▶ **Assigned task**: With the line containing "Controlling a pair" as the starting point, write out each line exactly through the final line of the listing, both ends included.

━━━━━ Material provided

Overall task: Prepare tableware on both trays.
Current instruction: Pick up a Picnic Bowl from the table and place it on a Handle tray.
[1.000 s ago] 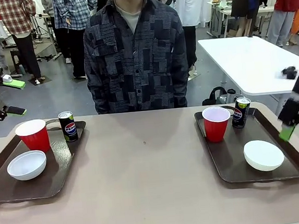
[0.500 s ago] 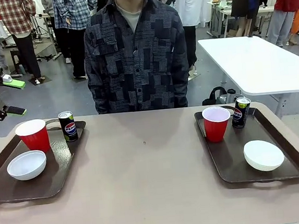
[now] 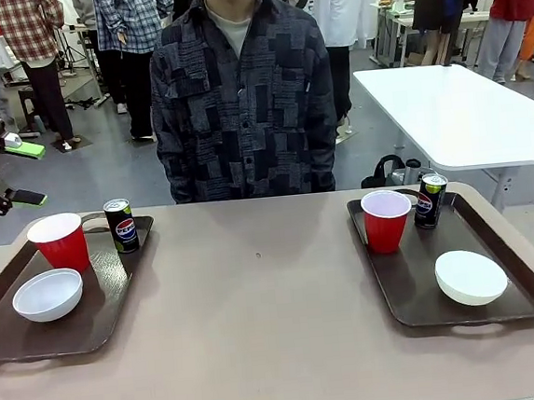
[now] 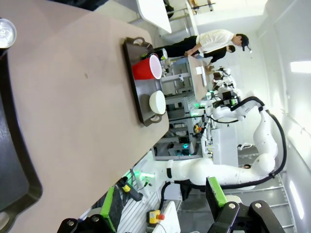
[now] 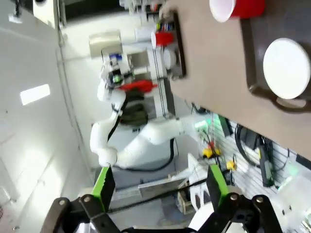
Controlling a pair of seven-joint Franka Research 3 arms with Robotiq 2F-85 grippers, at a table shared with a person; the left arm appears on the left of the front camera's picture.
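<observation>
Two dark brown trays lie on the tan table. The left tray (image 3: 107, 294) carries a red cup (image 3: 59, 242), a dark soda can (image 3: 120, 225) and a white bowl (image 3: 47, 295). On the right tray (image 3: 411, 286) stand a red cup (image 3: 386, 219), a can (image 3: 430, 201) and a bowl (image 3: 470, 277). My left gripper (image 4: 160, 208) is open and holds nothing; far beyond it lies the right tray (image 4: 140, 99) with its cup (image 4: 146, 68) and bowl (image 4: 157, 102). My right gripper (image 5: 160, 187) is open too, off the table's side, facing a red cup (image 5: 238, 8) and a bowl (image 5: 286, 65).
A person (image 3: 240, 99) in a dark patterned shirt stands at the table's far edge, hands out of sight. A white table (image 3: 446, 109) stands behind on the right. Bare tabletop (image 3: 257, 294) spans the gap between the trays.
A second ago my right gripper was a blur at the front view's right edge, beside the right tray; it has since drawn away out of that picture. Nothing on the trays has moved.
</observation>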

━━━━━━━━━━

▶ **Response to this task**:
Controlling a pair of seven-joint Franka Research 3 arms with Robotiq 2F-85 grippers, at a table shared with a person; the left arm appears on the left of the front camera's picture.
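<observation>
Two dark brown trays lie on the tan table. The left tray (image 3: 107, 294) carries a red cup (image 3: 59, 242), a dark soda can (image 3: 120, 225) and a white bowl (image 3: 47, 295). On the right tray (image 3: 411, 286) stand a red cup (image 3: 386, 219), a can (image 3: 430, 201) and a bowl (image 3: 470, 277). My left gripper (image 4: 160, 208) is open and holds nothing; far beyond it lies the right tray (image 4: 140, 99) with its cup (image 4: 146, 68) and bowl (image 4: 157, 102). My right gripper (image 5: 160, 187) is open too, off the table's side, facing a red cup (image 5: 238, 8) and a bowl (image 5: 286, 65).
A person (image 3: 240, 99) in a dark patterned shirt stands at the table's far edge, hands out of sight. A white table (image 3: 446, 109) stands behind on the right. Bare tabletop (image 3: 257, 294) spans the gap between the trays.
A second ago my right gripper was a blur at the front view's right edge, beside the right tray; it has since drawn away out of that picture. Nothing on the trays has moved.
</observation>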

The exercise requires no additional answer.